*WORK TASK*. Please transcribe the data that follows without the pictures, keeping every word the same.

*PROVIDED MATERIAL*.
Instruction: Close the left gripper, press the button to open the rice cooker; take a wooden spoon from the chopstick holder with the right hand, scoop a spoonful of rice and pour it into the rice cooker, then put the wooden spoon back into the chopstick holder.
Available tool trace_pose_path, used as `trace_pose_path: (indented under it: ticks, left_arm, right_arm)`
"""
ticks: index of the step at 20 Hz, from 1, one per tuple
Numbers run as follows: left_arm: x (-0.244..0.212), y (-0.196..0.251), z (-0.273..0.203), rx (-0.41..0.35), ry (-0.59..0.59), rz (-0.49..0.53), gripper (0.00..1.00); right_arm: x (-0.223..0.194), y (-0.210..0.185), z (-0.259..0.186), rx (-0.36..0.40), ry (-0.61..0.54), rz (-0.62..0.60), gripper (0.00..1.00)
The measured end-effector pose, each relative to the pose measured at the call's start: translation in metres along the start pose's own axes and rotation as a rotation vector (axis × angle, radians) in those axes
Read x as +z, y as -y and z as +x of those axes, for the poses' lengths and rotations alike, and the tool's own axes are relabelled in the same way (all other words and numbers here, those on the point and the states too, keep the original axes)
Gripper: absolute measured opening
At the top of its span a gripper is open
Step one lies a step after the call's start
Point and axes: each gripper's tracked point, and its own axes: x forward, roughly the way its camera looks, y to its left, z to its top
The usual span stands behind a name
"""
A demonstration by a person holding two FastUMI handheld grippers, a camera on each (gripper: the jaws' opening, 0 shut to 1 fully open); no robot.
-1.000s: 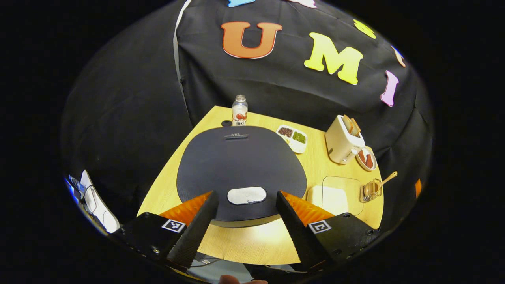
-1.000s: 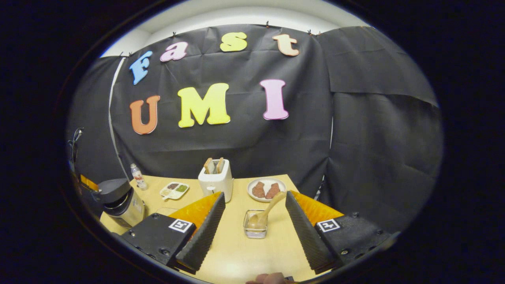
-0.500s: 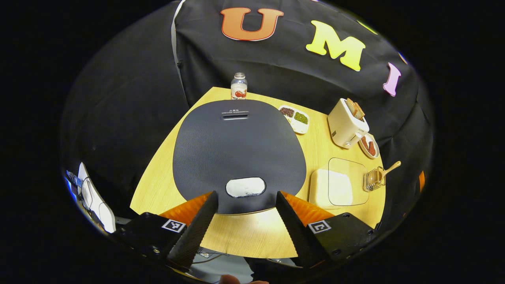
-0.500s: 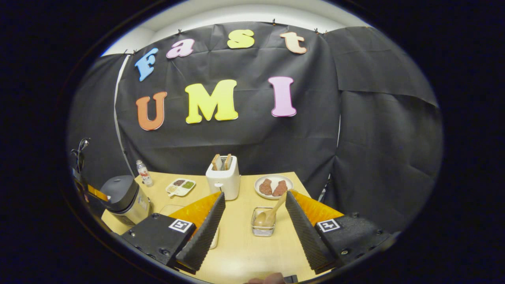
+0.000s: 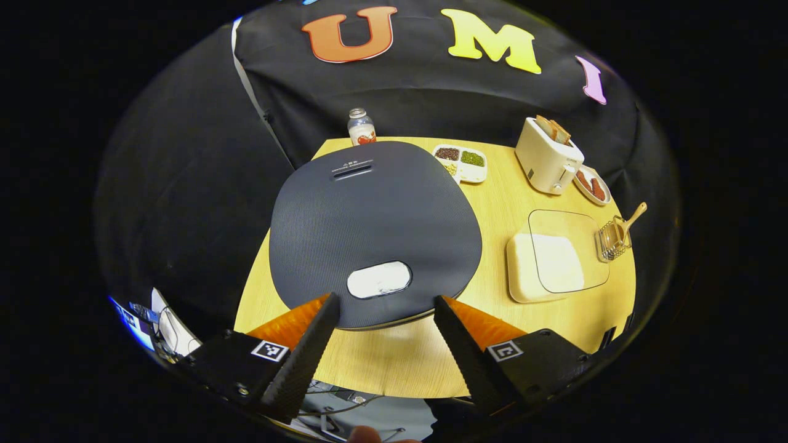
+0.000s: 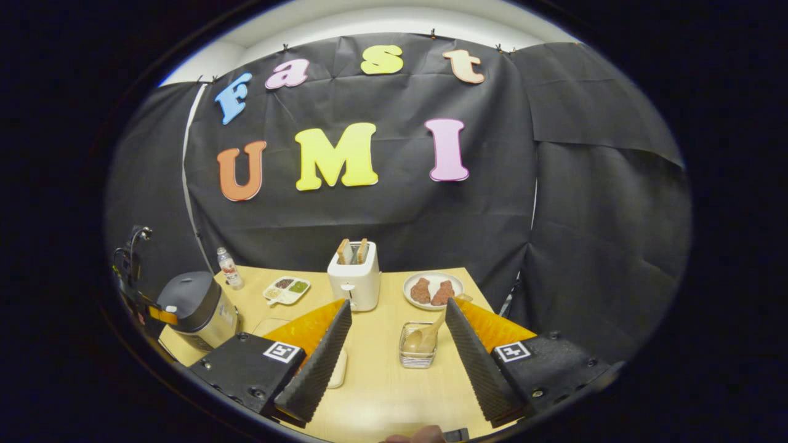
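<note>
Wooden spoon (image 6: pixel 425 333) stands in chopstick holder (image 6: pixel 417 358); rice cooker (image 5: pixel 372 227) lidded

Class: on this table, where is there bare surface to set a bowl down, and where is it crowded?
Bare wood lies along the table front edge, before the rice cooker and rice container. The back edge is crowded: bottle, divided dish, toaster, plate.

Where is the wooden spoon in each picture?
Left gripper view: the wooden spoon is at the far right, standing in the chopstick holder.
Right gripper view: the spoon is low in the middle, between the fingers.
Shared landmark: the white toaster.
</note>
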Motion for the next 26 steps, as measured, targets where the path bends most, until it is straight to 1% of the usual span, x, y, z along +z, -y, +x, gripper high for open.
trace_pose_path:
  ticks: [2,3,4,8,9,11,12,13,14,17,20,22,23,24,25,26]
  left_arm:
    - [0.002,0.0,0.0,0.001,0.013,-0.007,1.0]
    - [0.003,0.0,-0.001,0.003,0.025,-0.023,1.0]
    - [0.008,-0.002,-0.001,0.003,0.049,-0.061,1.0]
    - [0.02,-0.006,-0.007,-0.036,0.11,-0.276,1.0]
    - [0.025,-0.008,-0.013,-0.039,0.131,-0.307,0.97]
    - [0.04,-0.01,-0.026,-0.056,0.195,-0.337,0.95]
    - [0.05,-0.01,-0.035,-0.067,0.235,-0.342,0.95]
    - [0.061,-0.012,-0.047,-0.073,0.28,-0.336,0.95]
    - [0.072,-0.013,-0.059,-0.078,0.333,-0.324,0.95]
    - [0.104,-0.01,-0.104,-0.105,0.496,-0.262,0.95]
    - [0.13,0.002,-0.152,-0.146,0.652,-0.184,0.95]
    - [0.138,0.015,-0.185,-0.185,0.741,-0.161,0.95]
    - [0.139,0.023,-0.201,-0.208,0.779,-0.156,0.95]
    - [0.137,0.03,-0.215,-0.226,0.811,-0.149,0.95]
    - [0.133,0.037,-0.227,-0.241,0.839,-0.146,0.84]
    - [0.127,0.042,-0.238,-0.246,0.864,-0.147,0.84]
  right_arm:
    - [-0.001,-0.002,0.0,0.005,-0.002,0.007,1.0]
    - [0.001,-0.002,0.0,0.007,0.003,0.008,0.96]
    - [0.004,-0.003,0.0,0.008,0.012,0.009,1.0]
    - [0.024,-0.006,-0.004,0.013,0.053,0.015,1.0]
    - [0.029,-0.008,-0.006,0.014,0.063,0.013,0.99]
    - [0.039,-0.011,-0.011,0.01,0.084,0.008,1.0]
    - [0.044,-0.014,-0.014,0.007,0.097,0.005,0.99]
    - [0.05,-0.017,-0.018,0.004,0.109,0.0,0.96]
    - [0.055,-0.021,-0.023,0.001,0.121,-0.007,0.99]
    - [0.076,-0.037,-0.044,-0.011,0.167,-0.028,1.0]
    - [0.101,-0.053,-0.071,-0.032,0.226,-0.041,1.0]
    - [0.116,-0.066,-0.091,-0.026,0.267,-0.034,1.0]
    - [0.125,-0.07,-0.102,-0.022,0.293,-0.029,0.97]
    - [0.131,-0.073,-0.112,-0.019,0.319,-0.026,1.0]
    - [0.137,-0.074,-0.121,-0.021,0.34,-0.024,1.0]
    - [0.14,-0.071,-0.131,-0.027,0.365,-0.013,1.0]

*ANSWER TO THIS PROBLEM*.
Instruction: Close the left gripper, press the button to open the rice cooker; take a wooden spoon from the chopstick holder with the right hand, scoop a spoonful of rice and pour it into the rice cooker, then put the wooden spoon back into the chopstick holder.
Available tool trace_pose_path, used as `trace_pose_path: (indented under it: ticks, left_arm, right_arm)`
"""
ticks: index of the step at 20 Hz, from 1, one per tuple
Numbers run as follows: left_arm: x (-0.244..0.212), y (-0.196..0.251), z (-0.273..0.203), rx (-0.41..0.35), ry (-0.59..0.59), rz (-0.49..0.53), gripper (0.00..1.00); right_arm: x (-0.223..0.194), y (-0.210..0.185), z (-0.259..0.186), rx (-0.36..0.40), ry (-0.61..0.54), rz (-0.62..0.60), gripper (0.00..1.00)
The measured end-effector pose, each relative to the pose measured at the call's start: translation in metres along the start pose's own axes and rotation as a rotation vector (axis × angle, radians) in those axes
Read x as +z, y as -y and z as +x of those axes, for the poses' lengths and rotations alike, and the tool's own axes are relabelled in the same way (all other words and numbers here, those on the point and the states too, keep the original axes)
Gripper: absolute measured opening
At the top of its span a gripper is open
Step one lies a step after the call's start
Point and axes: each gripper's tracked point, and its own axes: x forward, roughly the way its camera looks, y to its left, z to its top
The usual span stands behind a name
"""
A demonstration by a person holding two FastUMI handheld grippers, a camera on each (gripper: the jaws' opening, 0 shut to 1 fully open); no robot.
-1.000s: 
-1.000s: 
-0.500s: 
-0.500s: 
+0.000s: 
+0.000s: 
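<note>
Wooden spoon (image 6: pixel 425 333) stands in chopstick holder (image 6: pixel 417 358); rice cooker (image 5: pixel 372 227) lidded

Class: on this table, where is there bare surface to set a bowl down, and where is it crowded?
Bare wood lies along the table front edge, before the rice cooker and rice container. The back edge is crowded: bottle, divided dish, toaster, plate.

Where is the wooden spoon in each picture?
Left gripper view: the wooden spoon is at the far right, standing in the chopstick holder.
Right gripper view: the spoon is low in the middle, between the fingers.
Shared landmark: the white toaster.
</note>
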Motion for the next 26 steps, as measured, targets where the path bends most, until it is straight to 1% of the usual span, x, y, z along +z, -y, +x, gripper high for open.
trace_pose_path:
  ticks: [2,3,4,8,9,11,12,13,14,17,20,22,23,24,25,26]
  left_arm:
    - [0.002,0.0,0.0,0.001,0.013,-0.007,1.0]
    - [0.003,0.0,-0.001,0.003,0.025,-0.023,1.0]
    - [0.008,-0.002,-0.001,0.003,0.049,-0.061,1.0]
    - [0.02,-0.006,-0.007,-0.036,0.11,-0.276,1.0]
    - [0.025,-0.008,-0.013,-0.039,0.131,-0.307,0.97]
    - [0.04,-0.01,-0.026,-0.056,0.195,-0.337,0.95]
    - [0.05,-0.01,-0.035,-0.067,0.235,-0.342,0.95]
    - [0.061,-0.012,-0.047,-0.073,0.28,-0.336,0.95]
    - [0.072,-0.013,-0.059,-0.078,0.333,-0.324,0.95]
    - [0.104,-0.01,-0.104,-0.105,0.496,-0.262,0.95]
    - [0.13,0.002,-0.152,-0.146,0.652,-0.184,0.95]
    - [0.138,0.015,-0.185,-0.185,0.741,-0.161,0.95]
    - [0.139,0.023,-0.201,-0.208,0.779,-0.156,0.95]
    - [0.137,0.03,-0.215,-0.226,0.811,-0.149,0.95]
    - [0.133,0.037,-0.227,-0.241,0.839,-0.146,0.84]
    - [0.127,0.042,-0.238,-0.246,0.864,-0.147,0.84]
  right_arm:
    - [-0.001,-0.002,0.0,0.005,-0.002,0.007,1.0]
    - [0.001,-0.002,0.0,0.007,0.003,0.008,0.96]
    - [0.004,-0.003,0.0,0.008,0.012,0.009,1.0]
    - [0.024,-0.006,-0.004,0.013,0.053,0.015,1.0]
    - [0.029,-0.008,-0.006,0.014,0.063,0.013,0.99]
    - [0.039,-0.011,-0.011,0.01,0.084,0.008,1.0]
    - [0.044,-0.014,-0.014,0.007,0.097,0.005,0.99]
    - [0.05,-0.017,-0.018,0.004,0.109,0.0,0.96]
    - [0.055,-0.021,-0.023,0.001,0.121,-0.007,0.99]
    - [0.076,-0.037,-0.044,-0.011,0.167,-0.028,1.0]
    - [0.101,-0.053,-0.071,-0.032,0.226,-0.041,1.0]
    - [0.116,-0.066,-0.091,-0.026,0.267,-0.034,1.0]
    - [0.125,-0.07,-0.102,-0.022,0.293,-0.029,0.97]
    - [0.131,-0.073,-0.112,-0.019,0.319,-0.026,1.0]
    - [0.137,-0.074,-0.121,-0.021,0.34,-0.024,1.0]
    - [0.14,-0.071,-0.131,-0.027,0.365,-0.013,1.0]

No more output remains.